C. L. : Au fil de la chronologie que vous faites défiler, les années 1980 avec l’arrivée du PS de Mitterrand au pouvoir en France apparaissent comme un tournant irrévocable : cela marque-t-il pour vous à l’époque le début d’une prise de conscience de l’exercice politique des hommes au pouvoir ?
B. A. :
Je suis encore jeune en 1980 pour pouvoir vraiment prendre conscience de l’exercice politique des hommes de pouvoir. Je me rends juste compte que des décisions politiques ont une incidence terrible dans mon quotidien. J’observais mois après mois, année après année, que la régularisation massive de 1981 impactait nos vies d’enfants d’immigrés, puis nos vies de jeunes femmes. Tout à coup, il y a une rupture dans ce long processus d’intégration... La leçon que j’ai retenue c’est que les actes et de surcroît les décisions politiques ont des conséquences qu’on mesure pendant des décennies.
Tout ce mépris qu’on a eu à l’égard des anciennes colonies et en particulier de l’évolution du monde arabe postcolonial, nous le payons encore aujourd’hui. On n’a pas pris en compte que la génération de nos parents était culturellement, politiquement, idéologiquement très différente des immigrés plus jeunes qui venaient à partir des années 1980. C’est parmi ces jeunes qu’on va trouver les premiers militants politico-religieux, avec des revendications qui n’existaient pas chez nos parents.
On a mis tout le monde dans le même sac, comme aujourd’hui on met tous les musulmans dans le même panier.

C. L. : Vous rappelez que lorsque vous et d’autres jeunes femmes décidez de porter le voile dans les années 1980, c’est moins une décision religieuse qu’une rébellion contre la tradition des mariages arrangés : pouvez-vous expliquer cette décision ?
B. A. :
Comme je le disais, la régularisation massive de 1981 apporte un flot d’une génération nouvelle d’immigrés. Des militants politiques très loin de l’esprit de « soumission » de nos parents. Parmi ces immigrés postcoloniaux, des marxistes, des socialistes et des islamistes. Les derniers vont s’intéresser de près aux banlieues en pleine crise identitaire. Ils ont inscrit leur dynamique émancipatrice dans un nationalisme religieux capable de fédérer le monde arabo-musulman. Ils ont apporté avec eux l’idée du retour aux sources, aux traditions authentiques autrement dit le « salafisme ».
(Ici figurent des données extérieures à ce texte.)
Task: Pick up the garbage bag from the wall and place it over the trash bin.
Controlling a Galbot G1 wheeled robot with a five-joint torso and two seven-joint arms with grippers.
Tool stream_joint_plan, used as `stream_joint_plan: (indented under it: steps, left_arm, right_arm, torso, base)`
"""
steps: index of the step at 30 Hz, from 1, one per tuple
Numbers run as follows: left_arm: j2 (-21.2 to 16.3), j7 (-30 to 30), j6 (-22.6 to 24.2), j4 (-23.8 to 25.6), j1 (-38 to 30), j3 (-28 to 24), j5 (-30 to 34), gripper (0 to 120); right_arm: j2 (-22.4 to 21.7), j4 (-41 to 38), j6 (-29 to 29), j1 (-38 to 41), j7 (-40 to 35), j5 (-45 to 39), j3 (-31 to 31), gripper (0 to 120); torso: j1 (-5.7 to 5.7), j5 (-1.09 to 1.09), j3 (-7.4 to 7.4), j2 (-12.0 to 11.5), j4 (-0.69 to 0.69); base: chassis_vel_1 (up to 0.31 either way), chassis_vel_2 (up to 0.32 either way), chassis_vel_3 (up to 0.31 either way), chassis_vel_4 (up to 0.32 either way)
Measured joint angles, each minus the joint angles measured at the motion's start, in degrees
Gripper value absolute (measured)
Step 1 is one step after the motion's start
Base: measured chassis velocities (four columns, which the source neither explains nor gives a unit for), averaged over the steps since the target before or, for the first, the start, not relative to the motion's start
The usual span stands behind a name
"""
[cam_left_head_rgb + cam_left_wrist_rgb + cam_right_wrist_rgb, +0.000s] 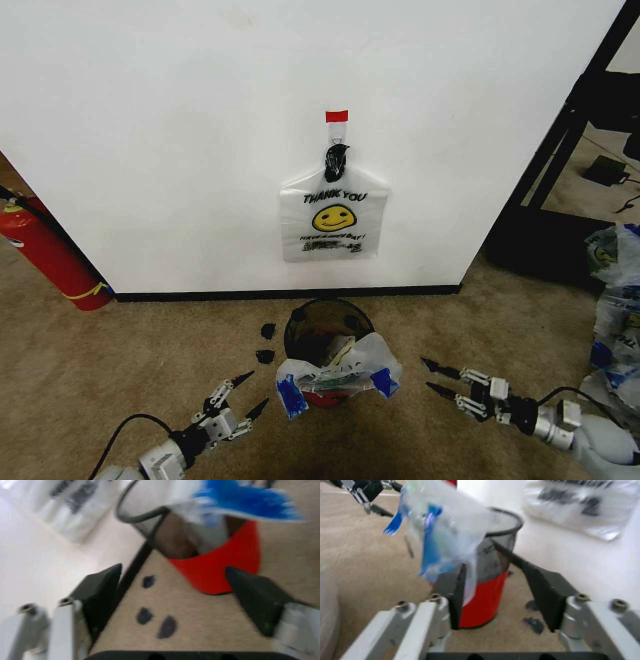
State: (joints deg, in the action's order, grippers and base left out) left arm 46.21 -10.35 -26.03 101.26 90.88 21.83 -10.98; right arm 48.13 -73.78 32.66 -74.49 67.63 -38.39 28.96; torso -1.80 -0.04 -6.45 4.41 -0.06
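- Head view: a thin translucent white plastic garbage bag (334,214) with a yellow smiley face hangs at frame centre from a small hook under a red tape strip (337,116) on the plain white wall (180,130). Below it the small round black trash bin (328,330) with a red base stands on beige carpet (120,370), a second crumpled white-and-blue bag (338,380) draped over its near rim. The left gripper (247,393) at lower left and the right gripper (428,376) at lower right flank the bin, jaws spread, holding nothing.
- Left wrist view: the bin's red base (220,564) sits between the spread black fingers (102,588).
- Right wrist view: the draped bag (445,532) hangs over the mesh rim (507,521).
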Motion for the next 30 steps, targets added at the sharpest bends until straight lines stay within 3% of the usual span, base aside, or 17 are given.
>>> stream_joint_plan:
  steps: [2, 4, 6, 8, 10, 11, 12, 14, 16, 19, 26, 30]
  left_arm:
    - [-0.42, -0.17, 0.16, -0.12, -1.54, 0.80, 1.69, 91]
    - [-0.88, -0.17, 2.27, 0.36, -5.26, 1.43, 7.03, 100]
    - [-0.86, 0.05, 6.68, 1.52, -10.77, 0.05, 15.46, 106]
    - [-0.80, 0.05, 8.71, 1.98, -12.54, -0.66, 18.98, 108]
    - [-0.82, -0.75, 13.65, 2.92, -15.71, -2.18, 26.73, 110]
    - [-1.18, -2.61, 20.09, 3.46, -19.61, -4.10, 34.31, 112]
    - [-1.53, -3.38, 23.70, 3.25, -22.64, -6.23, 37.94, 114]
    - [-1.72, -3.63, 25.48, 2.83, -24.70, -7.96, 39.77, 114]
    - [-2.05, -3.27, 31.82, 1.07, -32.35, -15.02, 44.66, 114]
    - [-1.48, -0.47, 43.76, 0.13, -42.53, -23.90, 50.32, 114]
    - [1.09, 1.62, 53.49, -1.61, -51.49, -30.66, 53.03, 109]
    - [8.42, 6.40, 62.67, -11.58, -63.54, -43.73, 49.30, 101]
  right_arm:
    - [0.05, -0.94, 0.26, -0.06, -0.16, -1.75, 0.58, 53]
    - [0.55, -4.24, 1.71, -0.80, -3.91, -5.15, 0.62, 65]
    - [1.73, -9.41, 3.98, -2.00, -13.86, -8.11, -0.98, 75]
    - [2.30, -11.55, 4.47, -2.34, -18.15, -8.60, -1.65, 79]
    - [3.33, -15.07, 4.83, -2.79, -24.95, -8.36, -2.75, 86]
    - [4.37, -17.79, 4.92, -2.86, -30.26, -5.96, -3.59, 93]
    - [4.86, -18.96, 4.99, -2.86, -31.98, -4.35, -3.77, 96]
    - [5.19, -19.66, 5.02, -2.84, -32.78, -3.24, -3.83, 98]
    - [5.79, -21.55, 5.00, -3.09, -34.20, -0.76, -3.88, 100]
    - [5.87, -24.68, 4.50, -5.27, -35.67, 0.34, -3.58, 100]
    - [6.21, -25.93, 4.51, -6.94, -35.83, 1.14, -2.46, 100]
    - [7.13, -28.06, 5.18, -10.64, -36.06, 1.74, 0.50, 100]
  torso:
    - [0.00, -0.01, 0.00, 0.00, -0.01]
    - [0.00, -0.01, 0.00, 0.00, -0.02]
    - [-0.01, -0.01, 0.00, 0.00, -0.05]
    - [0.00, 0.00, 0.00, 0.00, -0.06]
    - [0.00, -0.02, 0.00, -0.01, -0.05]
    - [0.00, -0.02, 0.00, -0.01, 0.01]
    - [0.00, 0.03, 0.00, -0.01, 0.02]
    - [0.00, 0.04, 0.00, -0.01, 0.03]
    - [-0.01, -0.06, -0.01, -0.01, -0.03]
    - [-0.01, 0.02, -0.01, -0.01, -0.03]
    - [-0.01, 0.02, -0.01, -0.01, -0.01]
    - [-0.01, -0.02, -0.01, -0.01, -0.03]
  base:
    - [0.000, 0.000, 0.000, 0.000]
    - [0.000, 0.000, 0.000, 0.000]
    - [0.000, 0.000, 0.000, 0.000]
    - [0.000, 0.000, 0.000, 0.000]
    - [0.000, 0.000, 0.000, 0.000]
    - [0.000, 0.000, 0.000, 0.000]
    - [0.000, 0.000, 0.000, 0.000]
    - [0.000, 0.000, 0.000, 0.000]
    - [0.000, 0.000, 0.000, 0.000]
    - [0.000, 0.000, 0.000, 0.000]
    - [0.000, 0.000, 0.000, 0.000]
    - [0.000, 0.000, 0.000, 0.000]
Dans le même temps, la régularisation massive a créé un appel d’air, si bien que de nombreux clandestins ont continué de venir en France, trouvant un point de chute dans les quartiers. Jusque-là, les mariages suivaient un cours normal, on épousait le plus souvent une fille du quartier avec qui on avait grandi. Les « clandos » ont perturbé cet équilibre. Face au désir d’émancipation des filles vis-à-vis de leur famille, les parents ont vu comme une opportunité les demandes en mariage des clandestins. Tout le monde y trouvait son compte, la régularisation pour les uns, l’honneur sauf pour les autres.
Paradoxalement, les religieux ont fait avancer l’idée que les mariages forcés étaient contraires à la religion, mieux encore, une musulmane pouvait épouser n’importe quel musulman, alors que les musulmans avaient le droit d’épouser n’importe quelle croyante ! une idée assez révolutionnaire quand on sait que les problèmes politiques entre l’Algérie et le Maroc rendaient les mariages intercommunautaires difficiles et quasi impossibles les mariages de leurs filles avec des Français.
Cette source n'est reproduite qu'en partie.